Ahogada en llamas by Jesús Ruiz Mantilla

Ahogada en llamas by Jesús Ruiz Mantilla

autor:Jesús Ruiz Mantilla [Ruiz Mantilla, Jesús]
La lengua: spa
Format: epub
Tags: Novela, Drama, Histórico
editor: ePubLibre
publicado: 2012-01-01T05:00:00+00:00


SEIS

Justo en el lejano vértice del horizonte, en ese punto inaprensible que se estira hacia el infinito, el cielo reposaba sobre la mar como la antesala de una garganta y alguna nube juguetona formaba la inquietante imagen de una campanilla. Parecía una boca de ballena abierta e insaciable dispuesta a comerse cuanto encontrara al paso. Las olas bien podían ser una blanca dentadura de espuma salpicona y vaporosa. Y la ciudad quedaba engullida dentro de su vientre.

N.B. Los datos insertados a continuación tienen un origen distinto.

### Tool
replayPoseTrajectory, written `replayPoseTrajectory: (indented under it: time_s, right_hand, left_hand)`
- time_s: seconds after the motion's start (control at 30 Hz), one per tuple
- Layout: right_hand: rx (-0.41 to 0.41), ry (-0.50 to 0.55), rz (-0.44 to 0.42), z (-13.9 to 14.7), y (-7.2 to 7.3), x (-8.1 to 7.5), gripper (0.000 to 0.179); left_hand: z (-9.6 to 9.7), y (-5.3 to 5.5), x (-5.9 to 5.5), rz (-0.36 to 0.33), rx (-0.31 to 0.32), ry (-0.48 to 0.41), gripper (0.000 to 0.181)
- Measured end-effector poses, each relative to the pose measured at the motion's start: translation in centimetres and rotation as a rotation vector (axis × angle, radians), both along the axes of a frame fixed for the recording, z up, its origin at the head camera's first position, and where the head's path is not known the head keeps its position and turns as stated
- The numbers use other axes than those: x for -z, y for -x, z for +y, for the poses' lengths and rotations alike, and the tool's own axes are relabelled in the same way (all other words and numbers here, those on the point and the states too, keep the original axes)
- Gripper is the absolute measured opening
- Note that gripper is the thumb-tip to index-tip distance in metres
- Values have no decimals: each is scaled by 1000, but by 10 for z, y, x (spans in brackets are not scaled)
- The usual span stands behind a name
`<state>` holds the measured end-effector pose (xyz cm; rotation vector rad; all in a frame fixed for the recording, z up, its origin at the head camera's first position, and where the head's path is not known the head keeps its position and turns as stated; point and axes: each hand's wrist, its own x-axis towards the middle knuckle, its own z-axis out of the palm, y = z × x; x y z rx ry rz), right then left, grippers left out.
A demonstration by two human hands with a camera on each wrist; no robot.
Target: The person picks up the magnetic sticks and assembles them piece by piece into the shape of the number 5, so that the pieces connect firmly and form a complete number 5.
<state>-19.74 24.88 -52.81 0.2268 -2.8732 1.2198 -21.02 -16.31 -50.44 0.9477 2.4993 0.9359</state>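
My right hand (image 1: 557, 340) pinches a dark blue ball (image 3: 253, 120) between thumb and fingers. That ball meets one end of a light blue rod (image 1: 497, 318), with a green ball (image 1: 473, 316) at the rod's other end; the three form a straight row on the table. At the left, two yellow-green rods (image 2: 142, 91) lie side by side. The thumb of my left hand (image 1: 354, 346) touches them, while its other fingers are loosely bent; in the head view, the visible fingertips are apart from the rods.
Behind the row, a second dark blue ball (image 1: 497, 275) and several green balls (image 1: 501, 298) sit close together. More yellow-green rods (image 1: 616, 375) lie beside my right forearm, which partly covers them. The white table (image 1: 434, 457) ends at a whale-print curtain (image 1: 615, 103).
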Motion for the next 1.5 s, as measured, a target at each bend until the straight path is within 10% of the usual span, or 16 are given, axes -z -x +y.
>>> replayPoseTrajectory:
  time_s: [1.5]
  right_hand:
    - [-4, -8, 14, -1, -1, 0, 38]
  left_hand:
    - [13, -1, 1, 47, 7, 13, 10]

Nadie lo apreciaba. Nadie era capaz de descifrar en esa mañana plomiza y lenta el cristalino mensaje de la madre naturaleza. Ni el propio don Benito, tan perspicaz a la hora de observarlo todo. Puede que años atrás lo hubiera notado, pero la ceguera le obligaba cada vez más a mirar hacia adentro. El escritor permanecía absorto, entre cigarrillo y cigarrillo, tratando de descifrar ese juego de extrañas formas desde la terraza de San Quintín. Se fijaba obnubilado en la imponente y un tanto engañosa placidez del paisaje, atrapado y apacible, despreciando el horario, creando en su propia limitación la borrosa imagen del mundo que comenzaba a dejar para la posteridad. «¿Cómo le trataría el futuro?», se preguntaba a veces. «Mal —se respondía sin remisión a sí mismo—. Me condenarán al infierno».

Tampoco fue capaz de apreciarlo el Cacahuesero. Aquella mañana, el empleado ocasional de la Chata volvió a conducir el carromato con el pedido de palacio, sin caer en la simbólica pintura del paisaje. Llevaba puestos los cinco sentidos en que el pescado y el marisco fresco llegaran impecables a su destino, al lugar donde el rey daría una cena muy privada esa misma noche.

De permanecer en la ciudad, quizás Rafael Martín San Emeterio hubiese captado la sutil enseñanza de aquellos colores y todos los elementos perfectamente alineados en un sorprendente discurso. Él, como pocos artistas, comprendía a la perfección la maestría de la naturaleza a la hora de crear imágenes evocadoras. No ha habido ni habrá mejor pintora, ni escultora más perfeccionista. El resto, tan sólo son imitaciones. El nuevo arte de la fotografía, si acaso, sería el único capaz de hacerle justicia con el tiempo.

Pero el pequeño de los Martín ya no estaba. Hacía días que había vuelto a partir. De repente, sin apenas dar explicaciones a nadie. Tan sólo a Marina pudo contarle con detalle su decisión. Abrupta, brusca, inesperada y sin otra salida posible, sin opciones. Cuando le dijo lo que había ocurrido, la conversación que mantuvo con sus hermanos, ella lo entendió. Al marcharse, de nuevo la protegía. Como la otra vez, aunque en esta ocasión no acabara en un lúgubre internado dominado, más que por la gracia de Dios, por las oscuras fuerzas del diablo. Pero Marina no tardó en volver a rebelarse, en sentir dentro esa furia que por unos días había logrado sacar de sí, ese sentimiento dormido de impotencia que descansó sobre el lecho de su amor recuperado. La situación hizo volver a brotar el ácido torrente de inquina que la había poseído tantos años atrás.